■ What the task asks: All of the data below should be copied exactly as it stands.

■ The data:
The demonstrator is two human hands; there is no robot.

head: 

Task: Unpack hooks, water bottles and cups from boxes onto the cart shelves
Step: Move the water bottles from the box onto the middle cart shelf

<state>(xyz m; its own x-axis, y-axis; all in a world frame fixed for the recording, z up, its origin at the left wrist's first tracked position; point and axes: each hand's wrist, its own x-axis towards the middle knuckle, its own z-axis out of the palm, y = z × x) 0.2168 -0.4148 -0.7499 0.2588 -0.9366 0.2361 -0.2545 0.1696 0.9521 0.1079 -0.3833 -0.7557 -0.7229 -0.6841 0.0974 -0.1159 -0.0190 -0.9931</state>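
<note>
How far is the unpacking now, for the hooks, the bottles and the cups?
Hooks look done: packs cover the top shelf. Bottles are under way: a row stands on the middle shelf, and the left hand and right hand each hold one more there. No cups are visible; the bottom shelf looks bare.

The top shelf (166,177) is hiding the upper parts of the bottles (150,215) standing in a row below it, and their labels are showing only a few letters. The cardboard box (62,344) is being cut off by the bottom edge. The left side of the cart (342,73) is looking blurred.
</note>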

■ Solved exercise:
The demonstrator is two human hands; there is no robot.

head: 

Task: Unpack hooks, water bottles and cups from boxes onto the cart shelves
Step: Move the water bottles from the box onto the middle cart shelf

<state>(xyz m; its own x-axis, y-axis; all in a world frame fixed for the recording, z up, its origin at the left wrist's first tracked position; point and axes: each hand's wrist, its own x-axis towards the middle knuckle, its own z-axis out of the palm, y = z × x) 0.2168 -0.4148 -0.7499 0.2588 -0.9366 0.2361 -0.2545 0.1696 0.9521 0.1079 -0.3833 -0.7557 -0.7229 -0.6841 0.0974 -0.1159 -0.0190 -0.9931</state>
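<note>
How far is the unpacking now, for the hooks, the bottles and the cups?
Hooks look done: packs cover the top shelf. Bottles are under way: a row stands on the middle shelf, and the left hand and right hand each hold one more there. No cups are visible; the bottom shelf looks bare.

The top shelf (166,177) is hiding the upper parts of the bottles (150,215) standing in a row below it, and their labels are showing only a few letters. The cardboard box (62,344) is being cut off by the bottom edge. The left side of the cart (342,73) is looking blurred.
</note>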

No further response is needed.